About 73% of the unit's 4,000 workers in Pennsylvania, Florida and Maryland voted against the deal that included a 19% pay raise, said the UAW, which is in the midst of contract talks with Detroit's Big Three automakers. Ford Motor (NYSE:F) in those talks has offered a 23% wage hike.
The proposed Mack deal had also included a $3,500 ratification bonus, improved retirement benefits, additional vacation for some employees and a reduction in the time needed to get to top pay.
In online forums, some Mack workers complained the raise was too small to keep up with inflation.
“We don't see ourselves as disconnected from the struggle of the Big Three," said Will Lehman, a material technician who works at Mack's Lehigh Valley facility in Pennsylvania.
He added that he was displeased that the UAW endorsed a "phony" tentative agreement to be voted on. The cost of living had gone up more than the 19% Mack offer, Lehman said.
UAW President Shawn Fain, who had backed the Mack deal, said late on Sunday: "I'm inspired to see UAW members at Mack holding out for a better deal, and ready to stand up and walk off the job to win it."
Mack President Stephen Roy said the company was "surprised and disappointed" by the strike.
Mack "clearly demonstrated our commitment to good-faith bargaining by arriving at a tentative agreement that was endorsed by both the International UAW and the UAW Mack Truck Council," Roy added.
Mack, which was bought by Volvo in 2000, is one of North America's largest makers of medium-duty and heavy-duty trucks.
The UAW said it would contact Mack to set dates to resume bargaining.
"UAW members and workers across the economy are mobilizing to demand their fair share," the UAW said in a letter to Mack. "The union remains committed to exploring all options for reaching an agreement, but clearly we are not there yet."
US LABOR UNREST
Unions negotiating new contracts in the auto, shipping and healthcare industries have used labor actions to keep employers off-balance this year.
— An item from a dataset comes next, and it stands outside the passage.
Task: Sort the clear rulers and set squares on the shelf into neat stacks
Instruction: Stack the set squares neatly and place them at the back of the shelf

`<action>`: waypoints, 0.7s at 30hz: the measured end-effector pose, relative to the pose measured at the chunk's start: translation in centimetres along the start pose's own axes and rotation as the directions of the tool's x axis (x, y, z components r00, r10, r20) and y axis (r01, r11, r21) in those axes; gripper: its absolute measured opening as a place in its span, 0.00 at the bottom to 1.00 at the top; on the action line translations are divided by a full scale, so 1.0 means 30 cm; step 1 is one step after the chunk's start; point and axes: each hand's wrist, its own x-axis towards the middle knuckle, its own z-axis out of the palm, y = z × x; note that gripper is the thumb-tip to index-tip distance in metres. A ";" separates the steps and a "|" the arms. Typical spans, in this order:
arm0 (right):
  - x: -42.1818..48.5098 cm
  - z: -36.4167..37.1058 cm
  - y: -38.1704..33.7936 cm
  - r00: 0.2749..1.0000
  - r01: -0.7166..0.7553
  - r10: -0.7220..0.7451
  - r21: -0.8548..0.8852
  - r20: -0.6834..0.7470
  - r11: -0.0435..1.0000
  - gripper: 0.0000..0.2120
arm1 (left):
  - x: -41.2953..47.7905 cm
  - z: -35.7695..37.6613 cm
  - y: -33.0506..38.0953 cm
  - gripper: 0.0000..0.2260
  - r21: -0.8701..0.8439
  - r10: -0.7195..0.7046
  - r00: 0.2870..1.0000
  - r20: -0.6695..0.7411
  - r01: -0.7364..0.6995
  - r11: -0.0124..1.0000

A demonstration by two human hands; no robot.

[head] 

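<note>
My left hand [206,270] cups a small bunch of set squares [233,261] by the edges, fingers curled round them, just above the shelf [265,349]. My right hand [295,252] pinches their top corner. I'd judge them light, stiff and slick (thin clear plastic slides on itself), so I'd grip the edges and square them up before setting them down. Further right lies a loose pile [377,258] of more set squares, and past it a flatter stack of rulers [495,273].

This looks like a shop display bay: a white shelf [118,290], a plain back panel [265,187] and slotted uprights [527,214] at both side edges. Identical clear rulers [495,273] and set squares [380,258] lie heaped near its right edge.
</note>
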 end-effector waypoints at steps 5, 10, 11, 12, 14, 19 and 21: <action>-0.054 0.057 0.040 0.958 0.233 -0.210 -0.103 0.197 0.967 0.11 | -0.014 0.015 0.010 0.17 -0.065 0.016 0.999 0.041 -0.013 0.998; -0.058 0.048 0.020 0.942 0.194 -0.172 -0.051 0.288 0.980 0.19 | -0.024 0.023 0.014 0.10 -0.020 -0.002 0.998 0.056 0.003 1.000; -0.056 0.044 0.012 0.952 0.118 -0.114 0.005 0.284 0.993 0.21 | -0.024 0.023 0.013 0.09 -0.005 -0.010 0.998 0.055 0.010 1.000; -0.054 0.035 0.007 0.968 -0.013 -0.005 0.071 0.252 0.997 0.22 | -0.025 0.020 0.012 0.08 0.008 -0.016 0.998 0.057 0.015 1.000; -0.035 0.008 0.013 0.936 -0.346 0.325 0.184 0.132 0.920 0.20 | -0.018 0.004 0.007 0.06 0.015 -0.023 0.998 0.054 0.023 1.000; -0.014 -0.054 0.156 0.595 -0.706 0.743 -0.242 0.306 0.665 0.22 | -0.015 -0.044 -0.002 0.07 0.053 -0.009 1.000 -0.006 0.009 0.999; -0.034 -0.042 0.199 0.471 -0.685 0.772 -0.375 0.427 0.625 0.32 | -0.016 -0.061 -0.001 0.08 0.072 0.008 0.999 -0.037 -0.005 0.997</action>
Polls have shown most Americans broadly support the unions' demands.
In the last 12 months, freight rail workers and employees at shipping company FedEx (NYSE:FDX) have rejected tentative agreements between union negotiators and companies before eventually reaching deals.
The UAW has been on a targeted strike against facilities of the Detroit Three automakers since Sept. 15. About 25,000 of the 146,000 UAW employees at General Motors (NYSE:GM), Ford and Chrysler parent Stellantis (NYSE:STLA) are on strike.
Fain said on Friday the union would not expand the strikes, citing progress in talks.
Canadian workers at GM also face a contract talk deadline at midnight on Monday (0400 GMT on Tuesday) that could lead to another strike.
Stellantis said on Monday it was furloughing another 570 workers in Michigan and Indiana, bringing the total to 640, citing the impacts of the UAW strike, specifically storage constraints.
GM said it was boosting its layoffs by about 200 to 2,300, while Ford said it was furloughing another 70 employees in Michigan as a result of the strike, raising the total to 1,865.
GM's revised offer did not match the 23% pay raise proposed by Ford. On Friday, the UAW said GM agreed that workers at joint venture battery plants could be covered by union contracts, but GM offered no details on Monday.
On Monday, Deutsche Bank estimated GM has lost 34,176 vehicles of production during the strike, Ford 21,296 vehicles and Stellantis 18,893 vehicles, reducing total Detroit Three earnings by $946 million to date.
Mexico's auto parts industry is expected to register a $412 million hit to production by Friday, a trade group said on Monday.
Anderson Economic Group estimates a total economic loss of $5.5 billion through the third full week of the strike, including in lost wages, $2.68 billion in automaker losses, $1.6 billion for suppliers and $1.26 billion in dealer and customer losses.